### Exercise instructions
From the entries below, copy exactly the lines from the one that contains "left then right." through the one that contains "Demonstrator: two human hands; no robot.", both included, and only those.

Data items
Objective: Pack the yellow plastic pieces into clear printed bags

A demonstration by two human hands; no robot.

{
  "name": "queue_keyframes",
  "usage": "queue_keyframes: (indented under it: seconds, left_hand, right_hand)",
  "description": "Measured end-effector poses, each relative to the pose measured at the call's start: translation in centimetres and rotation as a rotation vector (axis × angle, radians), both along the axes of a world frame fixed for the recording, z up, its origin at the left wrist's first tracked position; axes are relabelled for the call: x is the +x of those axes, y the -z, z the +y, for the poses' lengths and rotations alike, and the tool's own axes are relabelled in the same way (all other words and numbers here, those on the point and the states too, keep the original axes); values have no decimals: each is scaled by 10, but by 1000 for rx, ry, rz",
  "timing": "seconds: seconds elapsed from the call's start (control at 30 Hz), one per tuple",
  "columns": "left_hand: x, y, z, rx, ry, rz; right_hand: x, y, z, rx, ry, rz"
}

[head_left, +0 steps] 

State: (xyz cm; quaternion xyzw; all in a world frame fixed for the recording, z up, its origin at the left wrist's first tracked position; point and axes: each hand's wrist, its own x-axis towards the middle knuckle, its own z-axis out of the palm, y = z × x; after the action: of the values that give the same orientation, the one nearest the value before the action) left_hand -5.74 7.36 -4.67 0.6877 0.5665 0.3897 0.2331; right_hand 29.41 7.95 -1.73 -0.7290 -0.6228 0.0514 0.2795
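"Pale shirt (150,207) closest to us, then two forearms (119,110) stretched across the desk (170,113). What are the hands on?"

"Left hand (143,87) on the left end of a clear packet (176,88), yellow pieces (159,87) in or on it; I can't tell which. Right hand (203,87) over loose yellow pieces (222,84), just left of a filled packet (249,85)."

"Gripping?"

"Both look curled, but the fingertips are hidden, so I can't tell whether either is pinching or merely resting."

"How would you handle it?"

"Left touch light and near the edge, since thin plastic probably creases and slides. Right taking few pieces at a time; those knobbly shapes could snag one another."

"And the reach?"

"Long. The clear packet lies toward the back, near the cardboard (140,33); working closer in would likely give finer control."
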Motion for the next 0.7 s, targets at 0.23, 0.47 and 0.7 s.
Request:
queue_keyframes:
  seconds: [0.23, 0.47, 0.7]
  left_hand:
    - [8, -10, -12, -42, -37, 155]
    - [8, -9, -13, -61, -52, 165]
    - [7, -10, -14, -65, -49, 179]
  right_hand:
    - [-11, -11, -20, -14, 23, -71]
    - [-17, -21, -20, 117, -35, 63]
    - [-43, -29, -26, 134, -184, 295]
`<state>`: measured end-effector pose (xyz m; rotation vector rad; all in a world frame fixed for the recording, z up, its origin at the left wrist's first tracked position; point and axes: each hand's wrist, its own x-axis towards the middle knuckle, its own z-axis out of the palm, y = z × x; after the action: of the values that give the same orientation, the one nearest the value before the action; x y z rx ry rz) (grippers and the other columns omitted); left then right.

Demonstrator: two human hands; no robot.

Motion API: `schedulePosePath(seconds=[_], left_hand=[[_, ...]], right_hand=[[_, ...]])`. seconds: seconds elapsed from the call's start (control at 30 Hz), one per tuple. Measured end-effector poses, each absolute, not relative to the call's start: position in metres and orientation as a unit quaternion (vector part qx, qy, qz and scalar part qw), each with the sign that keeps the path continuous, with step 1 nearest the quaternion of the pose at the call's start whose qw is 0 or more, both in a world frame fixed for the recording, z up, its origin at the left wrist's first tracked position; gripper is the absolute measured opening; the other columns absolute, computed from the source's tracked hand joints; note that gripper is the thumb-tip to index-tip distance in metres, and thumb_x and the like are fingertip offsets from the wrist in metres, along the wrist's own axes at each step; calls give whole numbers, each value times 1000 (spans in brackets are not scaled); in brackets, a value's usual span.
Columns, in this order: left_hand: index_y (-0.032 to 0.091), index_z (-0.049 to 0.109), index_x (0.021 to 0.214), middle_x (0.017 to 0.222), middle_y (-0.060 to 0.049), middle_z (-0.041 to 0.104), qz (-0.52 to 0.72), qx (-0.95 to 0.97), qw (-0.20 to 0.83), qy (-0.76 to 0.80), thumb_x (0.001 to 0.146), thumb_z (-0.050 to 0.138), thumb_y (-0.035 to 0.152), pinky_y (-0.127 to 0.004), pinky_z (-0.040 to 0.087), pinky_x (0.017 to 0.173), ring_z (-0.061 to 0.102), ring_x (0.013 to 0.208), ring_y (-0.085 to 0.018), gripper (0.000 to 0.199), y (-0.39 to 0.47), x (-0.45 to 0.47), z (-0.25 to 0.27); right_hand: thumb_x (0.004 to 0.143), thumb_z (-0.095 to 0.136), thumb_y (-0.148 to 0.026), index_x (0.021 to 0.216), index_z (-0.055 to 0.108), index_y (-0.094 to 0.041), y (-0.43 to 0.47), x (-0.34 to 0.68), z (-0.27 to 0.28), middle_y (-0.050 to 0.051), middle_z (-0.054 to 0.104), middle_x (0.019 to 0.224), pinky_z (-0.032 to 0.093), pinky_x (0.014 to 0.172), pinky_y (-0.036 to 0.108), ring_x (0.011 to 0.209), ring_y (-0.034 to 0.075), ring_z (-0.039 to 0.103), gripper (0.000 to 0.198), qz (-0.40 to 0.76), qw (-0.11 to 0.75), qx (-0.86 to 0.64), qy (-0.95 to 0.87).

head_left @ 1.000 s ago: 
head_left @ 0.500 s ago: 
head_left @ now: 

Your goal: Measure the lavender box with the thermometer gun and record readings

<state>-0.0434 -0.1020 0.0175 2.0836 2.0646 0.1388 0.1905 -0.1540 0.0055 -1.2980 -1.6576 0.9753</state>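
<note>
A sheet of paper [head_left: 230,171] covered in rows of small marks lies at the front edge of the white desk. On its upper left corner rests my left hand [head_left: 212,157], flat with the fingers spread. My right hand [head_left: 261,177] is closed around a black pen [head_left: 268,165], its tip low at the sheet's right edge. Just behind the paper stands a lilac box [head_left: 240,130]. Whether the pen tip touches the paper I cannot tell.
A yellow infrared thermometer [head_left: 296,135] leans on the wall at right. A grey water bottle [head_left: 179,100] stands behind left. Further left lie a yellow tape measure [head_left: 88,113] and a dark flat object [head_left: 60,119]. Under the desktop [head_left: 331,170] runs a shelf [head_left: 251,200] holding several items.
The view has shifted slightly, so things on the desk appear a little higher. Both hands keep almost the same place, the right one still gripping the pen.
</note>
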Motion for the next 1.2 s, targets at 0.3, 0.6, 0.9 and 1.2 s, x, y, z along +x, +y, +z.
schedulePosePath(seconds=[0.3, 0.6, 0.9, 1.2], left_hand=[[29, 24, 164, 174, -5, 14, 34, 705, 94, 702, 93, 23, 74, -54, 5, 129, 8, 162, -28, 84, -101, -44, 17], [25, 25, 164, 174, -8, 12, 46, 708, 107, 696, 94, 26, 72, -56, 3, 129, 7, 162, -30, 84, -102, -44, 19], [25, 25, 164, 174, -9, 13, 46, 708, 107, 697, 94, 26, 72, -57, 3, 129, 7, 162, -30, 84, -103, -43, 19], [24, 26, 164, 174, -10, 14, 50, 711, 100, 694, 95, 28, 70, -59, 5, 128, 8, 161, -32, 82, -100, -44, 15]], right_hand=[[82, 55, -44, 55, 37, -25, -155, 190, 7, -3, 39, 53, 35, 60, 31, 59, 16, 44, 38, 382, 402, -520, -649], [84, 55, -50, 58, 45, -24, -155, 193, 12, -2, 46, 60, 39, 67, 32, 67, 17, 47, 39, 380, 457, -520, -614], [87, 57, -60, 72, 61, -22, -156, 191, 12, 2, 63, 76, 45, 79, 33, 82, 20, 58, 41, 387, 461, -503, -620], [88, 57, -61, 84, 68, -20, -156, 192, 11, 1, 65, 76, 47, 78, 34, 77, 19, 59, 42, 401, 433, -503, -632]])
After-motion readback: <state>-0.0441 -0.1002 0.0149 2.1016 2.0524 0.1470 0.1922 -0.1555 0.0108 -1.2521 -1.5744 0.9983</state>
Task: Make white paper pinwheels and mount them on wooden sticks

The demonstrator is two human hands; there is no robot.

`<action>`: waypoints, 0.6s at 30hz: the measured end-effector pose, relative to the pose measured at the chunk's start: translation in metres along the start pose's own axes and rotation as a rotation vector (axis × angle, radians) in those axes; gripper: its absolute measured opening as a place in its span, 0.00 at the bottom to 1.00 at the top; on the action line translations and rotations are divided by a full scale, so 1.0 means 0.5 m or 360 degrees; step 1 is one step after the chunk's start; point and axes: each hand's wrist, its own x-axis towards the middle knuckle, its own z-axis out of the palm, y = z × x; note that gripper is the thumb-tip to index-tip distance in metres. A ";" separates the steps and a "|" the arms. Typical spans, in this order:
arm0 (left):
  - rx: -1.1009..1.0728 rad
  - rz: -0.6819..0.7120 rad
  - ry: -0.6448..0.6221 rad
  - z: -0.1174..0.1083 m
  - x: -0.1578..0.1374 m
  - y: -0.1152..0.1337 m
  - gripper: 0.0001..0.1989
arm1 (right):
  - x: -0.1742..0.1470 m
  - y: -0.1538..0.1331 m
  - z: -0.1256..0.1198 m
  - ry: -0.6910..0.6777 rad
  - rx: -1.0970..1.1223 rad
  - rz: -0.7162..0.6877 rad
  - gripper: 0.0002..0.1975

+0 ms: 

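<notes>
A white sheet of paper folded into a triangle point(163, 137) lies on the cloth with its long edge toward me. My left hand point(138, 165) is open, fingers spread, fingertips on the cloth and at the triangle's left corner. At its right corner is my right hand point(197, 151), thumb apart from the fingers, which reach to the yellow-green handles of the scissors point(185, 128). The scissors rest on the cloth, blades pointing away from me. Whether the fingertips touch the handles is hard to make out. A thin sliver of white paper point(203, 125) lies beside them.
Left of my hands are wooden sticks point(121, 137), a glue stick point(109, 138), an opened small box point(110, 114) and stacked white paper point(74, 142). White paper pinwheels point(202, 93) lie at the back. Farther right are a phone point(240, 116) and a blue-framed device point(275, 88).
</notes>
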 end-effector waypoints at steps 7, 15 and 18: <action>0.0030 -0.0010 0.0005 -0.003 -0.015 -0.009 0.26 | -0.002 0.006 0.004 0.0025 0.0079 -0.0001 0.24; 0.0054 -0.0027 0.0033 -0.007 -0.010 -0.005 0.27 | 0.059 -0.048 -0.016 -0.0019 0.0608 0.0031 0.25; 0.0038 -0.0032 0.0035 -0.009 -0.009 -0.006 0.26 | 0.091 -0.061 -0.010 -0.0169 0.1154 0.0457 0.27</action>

### Task output
`<state>`: measured end-effector pose (xyz m; rotation vector rad; all in a world frame fixed for the recording, z up, its origin at the left wrist's first tracked position; point and axes: each hand's wrist, its own x-axis towards the middle knuckle, its own z-axis out of the palm, y = z × x; after the action: of the values that give the same orientation, the one nearest the value before the action; x y z rx ry rz) (grippers and the other columns omitted); left then right.

Demonstrator: two human hands; no robot.

There is nothing more to the answer.